Manuel Antonio Santiago, poeta/2

Santiago
Manuel Antonio (Manolo) Santiago FOTO: WEB
- en Opinión

Sergio González Levet / Dije en este espacio muchas cosas buenas sobre Manuel Antonio Santiago, pero me quedo corto siempre ante la fuerza de su calidad poética. No quiero ocupar más espacio en elogios predecibles, y por eso prefiero optar por el silencio y dejar mejor que hable el creador, con sus poemas.
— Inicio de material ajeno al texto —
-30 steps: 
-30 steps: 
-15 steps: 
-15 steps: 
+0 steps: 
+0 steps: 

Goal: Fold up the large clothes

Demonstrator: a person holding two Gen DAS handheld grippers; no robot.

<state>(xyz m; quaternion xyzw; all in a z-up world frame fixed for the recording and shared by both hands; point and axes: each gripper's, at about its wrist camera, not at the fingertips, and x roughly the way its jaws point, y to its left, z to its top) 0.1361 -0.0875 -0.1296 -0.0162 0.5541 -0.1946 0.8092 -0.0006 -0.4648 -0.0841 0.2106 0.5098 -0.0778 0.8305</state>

Aquí debe estar una página en blanco

Nunca se escribió.

Este poema llegó solo
una noche de lluvia,
como ave del desamparo.

Entró a mi corazón
con palabras incomprensibles.

Cruzó por mi sangre
con prisa de relámpago.

Averió mis sentidos.
Deshizo mi memoria.

Partió mi pecho
en profunda hendidura

y -esquivo- en la penumbra de la madrugada
se fue pensando en ti.

Éste poema nunca se escribió.

 

Aquí
sólo debe estar una página en blanco.

 

El fruto podrido

Nos hemos vuelto viejos.
Las horas volaron inesperadamente.
El tiempo como un leve soplo escapó en nuestras manos.
Pasó todo tan de repente
que cuando nos dimos cuenta:
El futuro

-que colgaba de la rama más alta
de un robusto árbol frondoso,
de fresca sombra,
cargado de pájaros-

se nos convirtió en un fruto
que vimos crecer entre el ardiente verdor del follaje de los días
que procuramos resguardar del cambiante rumbo de las estaciones
que con codicia fuimos dejando madurar

y cuando quisimos cortarlo
el futuro
ya estaba podrido.

Las bugambilias rojas

A media vereda,
donde los ramajes se cierran.

De la encalada muralla,
del largo muro blanco,

brota un incontrolable
borbotón de flores,

que sin mesura mana
y escurre hacia las piedras:

son pétalos de sangre.

En la arena

El desapercibido hurgar del viento, la parda pesadumbre de los pelícanos, un ejército de temerosos cangrejos azules escarbando húmedas guaridas; las oxidadas ruedas de la carretilla del anciano vendedor de cocos, las huellas de los pálidos bañistas amanecidos que ebrios cantan, el balón de fútbol que ara un recto surco hacia la alegría de los niños que corren descalzos; las finas huellas diminutas de extraviadas gaviotas, una jauría de canes persiguiendo a una hirviente perra temblorosa, los cascos de una manada de errabundos caballos grises; los pies heridos de los pescadores que regresan a Tierra y que arrastran entre sus redes peces asfixiados, vivas caracolas y marinas estrellas; el inesperado reflujo de las olas, las saladas espumas blanquecinas; todos ellos, lentamente, sin que nadie lo note, van borrando: Nuestros nombres, el corazón partido, la cruenta flecha traspasando el rojo vacío y la gota de sangre, que dibujamos en la arena.